- WHAT YOU ARE ASKED TO DO:
Restate all the data word for word, leaving nothing out.

════════════════

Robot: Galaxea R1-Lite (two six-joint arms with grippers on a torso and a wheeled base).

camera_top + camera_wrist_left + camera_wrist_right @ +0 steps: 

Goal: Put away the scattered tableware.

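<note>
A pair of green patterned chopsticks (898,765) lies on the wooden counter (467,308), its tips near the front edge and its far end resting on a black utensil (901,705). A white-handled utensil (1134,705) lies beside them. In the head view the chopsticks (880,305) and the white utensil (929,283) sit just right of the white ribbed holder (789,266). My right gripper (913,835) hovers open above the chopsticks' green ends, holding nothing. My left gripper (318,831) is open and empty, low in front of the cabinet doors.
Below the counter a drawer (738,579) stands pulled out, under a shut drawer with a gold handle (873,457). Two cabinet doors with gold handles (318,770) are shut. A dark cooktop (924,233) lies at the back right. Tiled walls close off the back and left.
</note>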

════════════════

- RESPONSE AREA:
Robot: Galaxea R1-Lite (two six-joint arms with grippers on a torso and a wheeled base).

camera_top + camera_wrist_left + camera_wrist_right @ +0 steps: 

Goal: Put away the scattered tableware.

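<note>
A pair of green patterned chopsticks (898,765) lies on the wooden counter (467,308), its tips near the front edge and its far end resting on a black utensil (901,705). A white-handled utensil (1134,705) lies beside them. In the head view the chopsticks (880,305) and the white utensil (929,283) sit just right of the white ribbed holder (789,266). My right gripper (913,835) hovers open above the chopsticks' green ends, holding nothing. My left gripper (318,831) is open and empty, low in front of the cabinet doors.
Below the counter a drawer (738,579) stands pulled out, under a shut drawer with a gold handle (873,457). Two cabinet doors with gold handles (318,770) are shut. A dark cooktop (924,233) lies at the back right. Tiled walls close off the back and left.
</note>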

Work on the exercise is finished.